Find the line with "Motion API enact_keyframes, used" in the entries below, then reproduce it and every line after it down to and including the line with "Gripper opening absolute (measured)", exactly.

▬▬▬▬▬▬▬▬▬▬

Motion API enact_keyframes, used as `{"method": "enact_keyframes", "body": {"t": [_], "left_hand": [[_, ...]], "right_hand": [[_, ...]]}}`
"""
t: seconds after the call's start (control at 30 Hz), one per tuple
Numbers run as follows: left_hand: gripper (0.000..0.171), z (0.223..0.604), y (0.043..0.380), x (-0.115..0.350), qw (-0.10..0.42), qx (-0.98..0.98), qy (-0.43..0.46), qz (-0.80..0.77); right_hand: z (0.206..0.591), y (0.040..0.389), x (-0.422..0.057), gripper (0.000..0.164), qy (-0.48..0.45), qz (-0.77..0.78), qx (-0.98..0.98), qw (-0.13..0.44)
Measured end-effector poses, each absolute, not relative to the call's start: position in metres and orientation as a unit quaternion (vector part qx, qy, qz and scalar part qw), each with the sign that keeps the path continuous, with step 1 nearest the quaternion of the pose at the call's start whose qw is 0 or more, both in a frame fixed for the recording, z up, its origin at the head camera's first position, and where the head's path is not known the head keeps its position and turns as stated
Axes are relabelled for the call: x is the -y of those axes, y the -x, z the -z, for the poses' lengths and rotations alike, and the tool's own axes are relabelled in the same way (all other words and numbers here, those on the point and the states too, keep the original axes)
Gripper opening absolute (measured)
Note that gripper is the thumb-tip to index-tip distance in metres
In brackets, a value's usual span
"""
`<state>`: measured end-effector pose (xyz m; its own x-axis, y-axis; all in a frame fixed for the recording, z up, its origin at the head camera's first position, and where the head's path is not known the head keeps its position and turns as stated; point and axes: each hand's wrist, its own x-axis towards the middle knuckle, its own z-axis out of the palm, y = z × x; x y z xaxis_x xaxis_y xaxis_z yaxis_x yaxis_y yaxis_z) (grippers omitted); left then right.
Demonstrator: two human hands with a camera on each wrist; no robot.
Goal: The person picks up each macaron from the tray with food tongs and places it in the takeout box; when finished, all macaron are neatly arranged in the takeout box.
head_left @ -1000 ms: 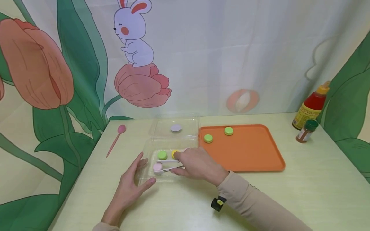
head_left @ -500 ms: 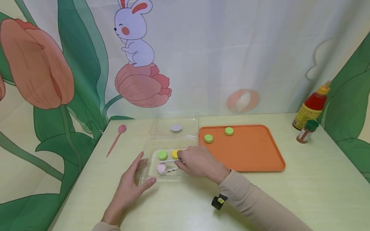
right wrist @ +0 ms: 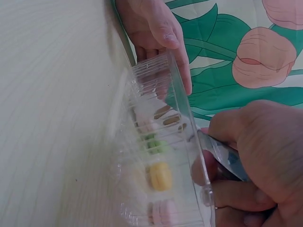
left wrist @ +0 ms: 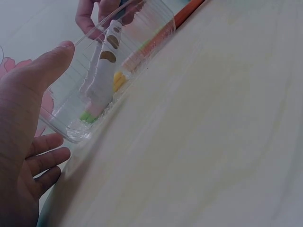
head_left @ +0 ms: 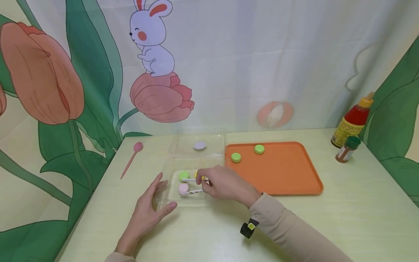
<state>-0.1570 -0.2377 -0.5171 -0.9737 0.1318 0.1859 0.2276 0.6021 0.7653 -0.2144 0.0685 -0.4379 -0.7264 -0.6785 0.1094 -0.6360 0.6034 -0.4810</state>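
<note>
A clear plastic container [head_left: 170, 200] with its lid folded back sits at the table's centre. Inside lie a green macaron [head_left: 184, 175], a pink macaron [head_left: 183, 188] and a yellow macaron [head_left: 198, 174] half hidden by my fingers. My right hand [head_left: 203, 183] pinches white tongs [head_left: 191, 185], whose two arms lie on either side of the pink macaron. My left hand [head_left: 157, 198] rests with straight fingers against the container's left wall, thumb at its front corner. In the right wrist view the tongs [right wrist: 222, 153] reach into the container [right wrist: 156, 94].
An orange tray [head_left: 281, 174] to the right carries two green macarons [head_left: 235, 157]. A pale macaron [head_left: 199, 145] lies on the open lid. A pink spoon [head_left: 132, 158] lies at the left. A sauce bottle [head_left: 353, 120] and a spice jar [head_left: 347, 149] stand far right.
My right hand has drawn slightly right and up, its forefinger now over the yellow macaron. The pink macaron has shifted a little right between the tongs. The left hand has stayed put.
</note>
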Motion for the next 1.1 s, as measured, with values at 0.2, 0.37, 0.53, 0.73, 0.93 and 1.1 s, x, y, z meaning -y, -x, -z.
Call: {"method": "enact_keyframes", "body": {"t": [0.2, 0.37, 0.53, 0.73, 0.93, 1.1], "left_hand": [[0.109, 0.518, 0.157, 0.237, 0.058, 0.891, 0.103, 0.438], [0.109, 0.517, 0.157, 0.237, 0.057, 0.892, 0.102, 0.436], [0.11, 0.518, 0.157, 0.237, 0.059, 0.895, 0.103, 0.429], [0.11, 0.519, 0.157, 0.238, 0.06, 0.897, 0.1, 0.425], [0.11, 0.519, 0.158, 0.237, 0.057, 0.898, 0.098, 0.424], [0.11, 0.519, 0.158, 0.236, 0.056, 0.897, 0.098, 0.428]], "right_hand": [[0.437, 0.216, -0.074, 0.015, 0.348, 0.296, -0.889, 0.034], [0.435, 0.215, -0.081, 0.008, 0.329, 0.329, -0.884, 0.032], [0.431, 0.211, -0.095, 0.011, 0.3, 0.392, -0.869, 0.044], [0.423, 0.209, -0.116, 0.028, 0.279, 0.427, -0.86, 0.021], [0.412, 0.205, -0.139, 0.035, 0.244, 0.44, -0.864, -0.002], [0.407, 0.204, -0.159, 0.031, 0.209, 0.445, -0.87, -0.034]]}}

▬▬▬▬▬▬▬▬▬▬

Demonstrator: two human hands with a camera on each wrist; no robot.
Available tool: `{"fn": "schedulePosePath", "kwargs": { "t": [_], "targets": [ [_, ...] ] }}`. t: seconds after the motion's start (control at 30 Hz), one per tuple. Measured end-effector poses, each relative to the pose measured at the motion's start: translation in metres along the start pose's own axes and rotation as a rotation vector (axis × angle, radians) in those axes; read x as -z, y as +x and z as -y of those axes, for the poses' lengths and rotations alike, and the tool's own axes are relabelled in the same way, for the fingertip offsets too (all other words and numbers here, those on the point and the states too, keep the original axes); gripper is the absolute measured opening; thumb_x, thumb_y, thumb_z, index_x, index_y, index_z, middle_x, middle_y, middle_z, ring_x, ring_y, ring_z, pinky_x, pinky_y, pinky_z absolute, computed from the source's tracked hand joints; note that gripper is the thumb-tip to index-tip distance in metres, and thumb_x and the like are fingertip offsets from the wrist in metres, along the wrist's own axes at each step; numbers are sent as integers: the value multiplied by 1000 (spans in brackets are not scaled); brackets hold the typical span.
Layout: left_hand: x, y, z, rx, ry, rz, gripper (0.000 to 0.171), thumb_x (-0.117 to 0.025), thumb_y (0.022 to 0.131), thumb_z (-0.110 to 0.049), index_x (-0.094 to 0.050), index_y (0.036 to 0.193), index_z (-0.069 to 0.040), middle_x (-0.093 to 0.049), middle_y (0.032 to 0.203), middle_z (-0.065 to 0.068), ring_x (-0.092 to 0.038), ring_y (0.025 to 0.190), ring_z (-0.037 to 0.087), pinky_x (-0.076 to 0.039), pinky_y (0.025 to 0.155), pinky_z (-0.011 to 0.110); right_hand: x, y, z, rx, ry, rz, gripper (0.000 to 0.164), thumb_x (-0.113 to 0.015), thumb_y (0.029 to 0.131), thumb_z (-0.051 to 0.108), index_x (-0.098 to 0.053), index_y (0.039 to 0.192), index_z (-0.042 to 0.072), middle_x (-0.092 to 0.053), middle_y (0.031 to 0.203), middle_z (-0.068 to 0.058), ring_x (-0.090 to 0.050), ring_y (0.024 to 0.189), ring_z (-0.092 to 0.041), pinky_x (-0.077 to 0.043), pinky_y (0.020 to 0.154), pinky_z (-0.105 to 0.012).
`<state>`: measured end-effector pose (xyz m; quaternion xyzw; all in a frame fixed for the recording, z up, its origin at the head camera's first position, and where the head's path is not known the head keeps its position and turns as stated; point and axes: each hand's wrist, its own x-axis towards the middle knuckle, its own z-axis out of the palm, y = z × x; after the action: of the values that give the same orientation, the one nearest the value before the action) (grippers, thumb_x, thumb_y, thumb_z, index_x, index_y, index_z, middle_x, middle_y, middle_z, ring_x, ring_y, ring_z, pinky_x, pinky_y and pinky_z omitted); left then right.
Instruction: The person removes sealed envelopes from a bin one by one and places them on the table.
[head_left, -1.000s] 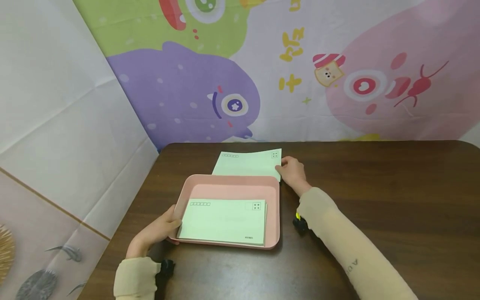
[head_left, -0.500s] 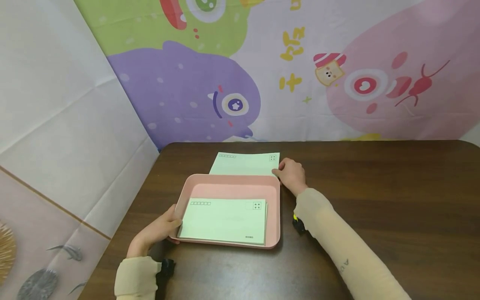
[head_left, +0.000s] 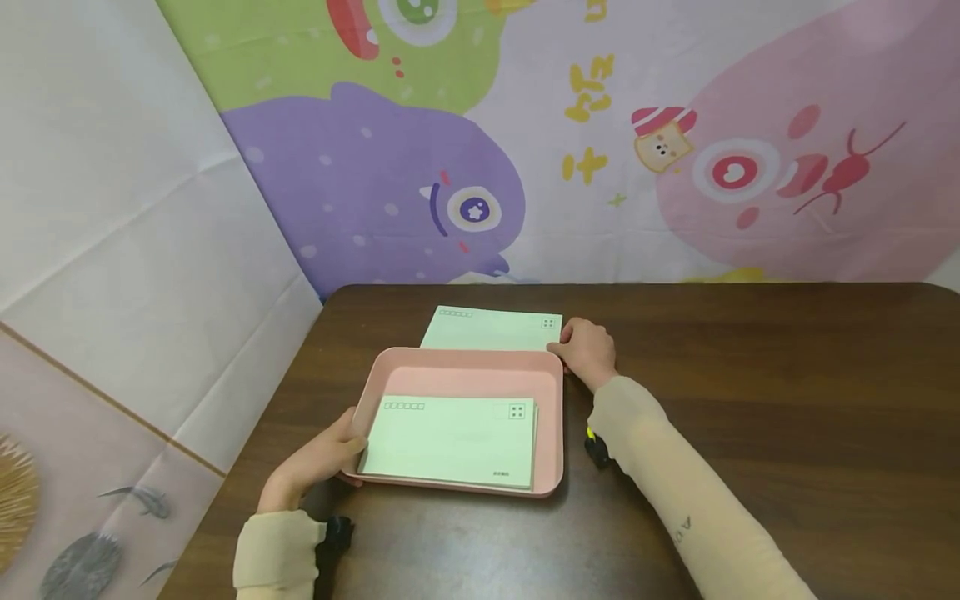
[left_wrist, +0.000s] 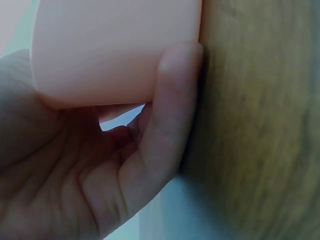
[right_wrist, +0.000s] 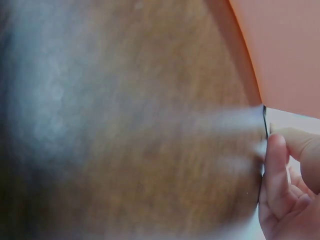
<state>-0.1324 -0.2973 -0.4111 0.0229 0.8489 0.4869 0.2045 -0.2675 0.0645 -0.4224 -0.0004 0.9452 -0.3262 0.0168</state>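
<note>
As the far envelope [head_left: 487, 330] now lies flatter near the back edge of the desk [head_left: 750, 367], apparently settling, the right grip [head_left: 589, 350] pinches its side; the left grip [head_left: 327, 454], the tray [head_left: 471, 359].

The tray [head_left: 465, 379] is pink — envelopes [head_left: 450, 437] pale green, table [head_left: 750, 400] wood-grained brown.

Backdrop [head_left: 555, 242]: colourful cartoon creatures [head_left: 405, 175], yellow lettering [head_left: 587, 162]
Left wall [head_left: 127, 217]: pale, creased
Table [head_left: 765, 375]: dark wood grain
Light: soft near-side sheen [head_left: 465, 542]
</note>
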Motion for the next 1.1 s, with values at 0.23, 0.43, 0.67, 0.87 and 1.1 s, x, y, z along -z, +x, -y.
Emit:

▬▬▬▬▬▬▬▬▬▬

» SOLUTION TO THE PROBLEM:
Motion API enact_keyframes, used as `{"method": "enact_keyframes", "body": {"t": [_], "left_hand": [[_, ...]], "right_hand": [[_, ...]]}}`
"""
t: seconds after the call's start (control at 30 Hz), one per tuple
Numbers run as follows: left_hand: gripper (0.000..0.171), z (0.223..0.604), y (0.043..0.380), x (-0.115..0.350), qw (-0.10..0.42), qx (-0.98..0.98), qy (-0.43..0.46), qz (-0.80..0.77); right_hand: z (0.206..0.591), y (0.040..0.389), x (-0.422..0.057), gripper (0.000..0.164), qy (-0.48..0.45), qz (-0.77..0.78), qx (-0.98..0.98), qw (-0.13..0.44)
Measured end-effector poses, each absolute, not relative to the call's start: position in metres and orientation as a unit quaternion (vector part qx, qy, qz and scalar part qw), each with the sign that keeps the path continuous, with step 1 nearest the quaternion of the pose at the call's start whose qw is 0 or more, both in a frame fixed for the recording, z up, its origin at the head camera's first position, and where the head's path is not known the head keeps its position and turns as stated
Axes are relabelled for the call: x is the -y of those axes, y the -x, z the -z, for the poses' lengths and rotations alike, and the tool's own axes are relabelled in the same way (all other words and numbers here, those on the point and the states too, keep the original axes)
Gripper opening absolute (measured)

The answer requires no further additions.